Il ne peut davantage être reproché au fournisseur d'avoir absorbé le réseau créé par le distributeur, dès lors d'une part qu'il a été stipulé qu'en cas de rupture anticipée du contrat la société Laser Game Entreprise serait tenue de fournir et d'assurer la maintenance des matériels jusqu'au terme des contrats de franchise, d'autre part que la société Reliance a elle-même renvoyé ses clients au fabricant pour l'exécution des prestations de maintenance ainsi qu'il résulte notamment de ses courriers des 27 octobre 2005 et 23 janvier 2006, et de troisième part que c'est par sa faute que le contrat, lui concédant l'exploitation exclusive de la marque Laser Game, a été résilié par anticipation.

Il sera observé enfin que la société Reliance, qui a elle-même tenté fautivement de reprendre sous une autre marque la clientèle initialement engagée sous la marque Laser Game, ne peut se plaindre d'un détournement de clientèle, alors que les membres de son réseau ont librement décidé de ne pas reconduire les contrats de franchise arrivés à terme.

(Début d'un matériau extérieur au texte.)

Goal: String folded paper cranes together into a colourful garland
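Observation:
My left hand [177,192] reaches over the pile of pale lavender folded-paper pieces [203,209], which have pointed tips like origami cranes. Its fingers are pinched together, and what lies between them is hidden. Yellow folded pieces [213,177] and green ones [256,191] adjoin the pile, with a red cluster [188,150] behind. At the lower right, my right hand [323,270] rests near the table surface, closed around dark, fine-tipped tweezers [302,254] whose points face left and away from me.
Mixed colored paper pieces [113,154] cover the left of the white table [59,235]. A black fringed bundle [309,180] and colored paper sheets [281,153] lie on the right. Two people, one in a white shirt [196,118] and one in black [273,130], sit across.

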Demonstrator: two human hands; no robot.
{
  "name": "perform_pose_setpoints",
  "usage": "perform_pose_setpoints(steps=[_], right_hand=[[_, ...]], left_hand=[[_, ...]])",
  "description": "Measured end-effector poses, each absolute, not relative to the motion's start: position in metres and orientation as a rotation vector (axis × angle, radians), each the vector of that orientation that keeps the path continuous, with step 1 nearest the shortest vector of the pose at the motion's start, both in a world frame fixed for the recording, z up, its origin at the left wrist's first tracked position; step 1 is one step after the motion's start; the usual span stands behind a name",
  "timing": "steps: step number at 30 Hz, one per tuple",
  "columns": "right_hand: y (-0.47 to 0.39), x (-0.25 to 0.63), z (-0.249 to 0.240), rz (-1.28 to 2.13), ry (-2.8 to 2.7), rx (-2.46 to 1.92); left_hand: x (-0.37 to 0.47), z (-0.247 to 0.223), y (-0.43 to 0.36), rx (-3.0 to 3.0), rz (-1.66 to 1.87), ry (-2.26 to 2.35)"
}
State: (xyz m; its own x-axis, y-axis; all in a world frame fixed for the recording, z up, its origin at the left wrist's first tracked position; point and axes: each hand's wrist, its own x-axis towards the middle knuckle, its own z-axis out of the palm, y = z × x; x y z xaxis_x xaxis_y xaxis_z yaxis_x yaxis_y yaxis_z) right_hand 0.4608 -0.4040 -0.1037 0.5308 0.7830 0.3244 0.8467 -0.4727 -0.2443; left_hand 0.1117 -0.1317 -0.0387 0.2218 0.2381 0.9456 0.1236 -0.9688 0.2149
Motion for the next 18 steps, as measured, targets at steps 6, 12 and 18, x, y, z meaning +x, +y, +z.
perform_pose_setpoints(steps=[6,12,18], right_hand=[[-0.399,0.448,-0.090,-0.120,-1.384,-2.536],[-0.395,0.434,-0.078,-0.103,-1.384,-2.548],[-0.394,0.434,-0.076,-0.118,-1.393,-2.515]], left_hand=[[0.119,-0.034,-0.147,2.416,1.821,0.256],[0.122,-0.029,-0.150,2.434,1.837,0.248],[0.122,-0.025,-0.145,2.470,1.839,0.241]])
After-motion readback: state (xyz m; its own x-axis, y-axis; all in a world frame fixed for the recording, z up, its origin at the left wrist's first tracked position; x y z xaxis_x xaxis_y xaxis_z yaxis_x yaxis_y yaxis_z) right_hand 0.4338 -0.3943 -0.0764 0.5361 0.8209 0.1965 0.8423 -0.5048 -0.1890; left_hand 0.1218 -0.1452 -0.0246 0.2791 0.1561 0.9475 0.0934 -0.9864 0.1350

Le jugement qui a rejeté sa demande indemnitaire au titre des prétendus actes de concurrence déloyale commis par la société Laser Game Entreprise sera par conséquent confirmé.

Sur les demandes accessoires

L'équité commande de faire application en cause d'appel de l'article 700 du Code de procédure civile au profit de la société intimée.

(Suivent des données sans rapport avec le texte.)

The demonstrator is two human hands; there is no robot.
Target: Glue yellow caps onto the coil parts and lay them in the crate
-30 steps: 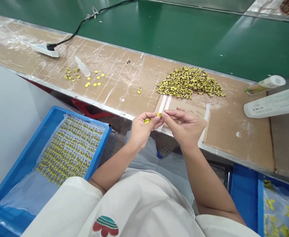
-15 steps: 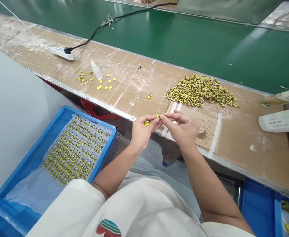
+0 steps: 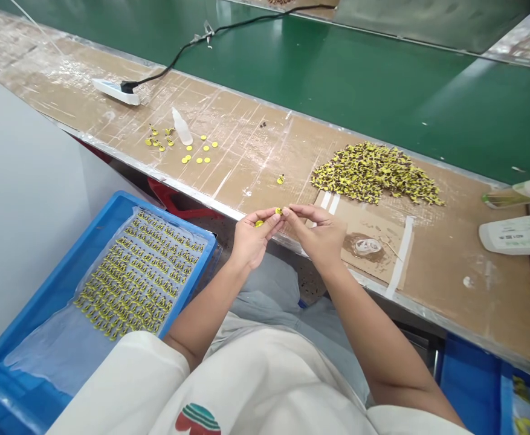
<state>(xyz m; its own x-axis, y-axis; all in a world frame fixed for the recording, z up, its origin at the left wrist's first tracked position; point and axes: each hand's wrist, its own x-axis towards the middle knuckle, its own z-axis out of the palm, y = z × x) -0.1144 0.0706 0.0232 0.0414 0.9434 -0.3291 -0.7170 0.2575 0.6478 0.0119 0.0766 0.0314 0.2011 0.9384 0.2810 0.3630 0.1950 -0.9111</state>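
Observation:
My left hand (image 3: 252,237) and my right hand (image 3: 321,235) meet over the near edge of the bench. Between their fingertips is a small yellow disc (image 3: 278,211), and a dark bit shows where the right fingers pinch at it. Another yellow disc (image 3: 258,223) is tucked in my left fingers. What exactly my right fingertips grip is too small to make out. A single small figure on a yellow disc (image 3: 280,179) stands on the bench just beyond. Farther back lies a heap of small yellow-and-brown pieces (image 3: 376,174).
A blue tray (image 3: 2,347) at lower left holds rows of small figures on a cloth. On the bench are loose yellow discs (image 3: 206,148), a small white squeeze bottle (image 3: 182,127), a power strip (image 3: 116,92), a white glue puddle (image 3: 367,246) on cardboard and a large white bottle (image 3: 516,235).
Both hands have shifted slightly left together, still pinching at the disc. More of the white puddle shows beside my right hand. The view has moved a little.

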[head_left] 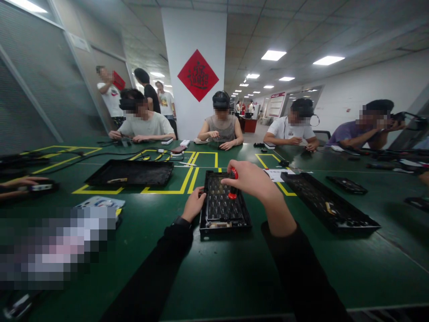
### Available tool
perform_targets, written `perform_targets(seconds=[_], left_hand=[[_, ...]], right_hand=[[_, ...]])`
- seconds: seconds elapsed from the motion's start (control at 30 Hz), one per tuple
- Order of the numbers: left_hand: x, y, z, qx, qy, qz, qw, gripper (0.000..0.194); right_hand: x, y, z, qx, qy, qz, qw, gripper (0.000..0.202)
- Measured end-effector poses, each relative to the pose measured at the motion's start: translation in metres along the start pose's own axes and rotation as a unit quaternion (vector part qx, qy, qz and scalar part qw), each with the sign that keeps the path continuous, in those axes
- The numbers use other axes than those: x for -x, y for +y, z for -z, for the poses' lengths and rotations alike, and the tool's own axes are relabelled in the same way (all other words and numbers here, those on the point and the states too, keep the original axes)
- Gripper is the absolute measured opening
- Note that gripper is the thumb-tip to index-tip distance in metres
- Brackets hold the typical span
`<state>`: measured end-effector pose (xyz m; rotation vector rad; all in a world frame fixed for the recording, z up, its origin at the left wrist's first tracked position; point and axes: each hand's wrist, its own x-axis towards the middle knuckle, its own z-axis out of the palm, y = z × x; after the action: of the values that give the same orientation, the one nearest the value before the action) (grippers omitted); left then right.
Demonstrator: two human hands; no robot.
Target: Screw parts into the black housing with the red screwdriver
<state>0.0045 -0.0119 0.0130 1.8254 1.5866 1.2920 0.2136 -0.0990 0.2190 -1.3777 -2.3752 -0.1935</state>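
Head view: screwdriver (233, 191), black-lettered red sign (198, 75)

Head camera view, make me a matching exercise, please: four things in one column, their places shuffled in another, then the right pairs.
Things
1. Red-and-black cylindrical hand tool
2. Bare left hand
3. Red diamond-shaped sign with dark characters
4. Wide black shallow tray

Places
A. On the white pillar
B. In the bare right hand
C. On the left half of the green table, farther left than either of the wearer's hands
D. At the left side of the black rectangular case

Pairs: 1-B, 2-D, 3-A, 4-C
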Motion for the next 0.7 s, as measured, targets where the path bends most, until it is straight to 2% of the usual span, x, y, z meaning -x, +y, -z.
perform_targets(seconds=[0.27,0.7], left_hand=[[-0.0017,-0.0013,-0.0018,0.010,0.003,0.000,1.000,0.035],[-0.0013,-0.0037,-0.0024,0.002,0.005,-0.003,1.000,0.036]], right_hand=[[-0.0006,-0.0005,-0.0017,-0.017,0.004,0.060,0.998,0.017],[-0.0019,0.0053,-0.0024,-0.030,0.009,0.066,0.997,0.016]])
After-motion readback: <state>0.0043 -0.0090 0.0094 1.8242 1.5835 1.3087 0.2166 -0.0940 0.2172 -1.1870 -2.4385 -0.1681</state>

Par ces motifs : LA COUR, Statuant par arrêt contradictoire, par mise à disposition au greffe de la cour, les parties en ayant été préalablement avisées dans les conditions prévues au deuxième alinéa de l'article 450 du Code de procédure civile et après en avoir délibéré conformément à la loi, Confirme le jugement déféré en ce qu'il a condamné la SARL Reliance à payer à la SAS Laser Game Entreprise la somme de 74 165,91 euro, outre intérêts au taux légal à compter du 29 août 2005, au titre du solde du prix des matériels vendus ou loués, dit et jugé que la résiliation du contrat de distribution conclu entre les parties est intervenue aux torts exclusifs de la société Reliance, débouté cette dernière de l'ensemble de ses demandes reconventionnelles, débouté la société Laser Game Entreprise de sa demande en annulation ou en revendication de la marque Original Laser et de sa demande de condamnation solidaire de Monsieur Jean-Pierre Rousseau et condamné la SARL Reliance au paiement d'une indemnité de procédure de 3 000 euro, Réforme le jugement déféré pour le surplus et statuant à nouveau en y ajoutant : - déboute la SARL Reliance de sa demande d'annulation et subsidiairement de requalification du contrat de distribution exclusive conclu le 23 septembre 2003, - condamne la SARL Reliance à payer à la SAS Laser Game Entreprise la somme de 50 000 euro à titre de dommages et intérêts en réparation du préjudice consécutif à la rupture du contrat, - condamne la SARL Reliance à payer à la SAS Laser Game Entreprise la somme de 75 000 euro à titre de dommages et intérêts en réparation du préjudice causé par les actes de concurrence déloyale dont elle a été victime, - condamne la SARL Reliance à supprimer la page "investisseurs" du site LaserGame.com sous astreinte de 100 euro par jour de retard passé le délai de huit jours à compter de la signification du présent arrêt, - dit n'y avoir lieu à publication du présent arrêt, - déclare la SAS Laser Game Entreprise irrecevable en sa demande d'infirmation du jugement déféré l'ayant déboutée de sa demande de condamnation in solidum de Monsieur Jean-Pierre Rousseau, - condamne la SARL Reliance à payer à SAS Laser Game Entreprise une nouvelle indemnité de 3 000 euro au titre de l'article 700 du Code de procédure civile, Condamne la SARL Reliance aux entiers dépens de première instance et d'appel.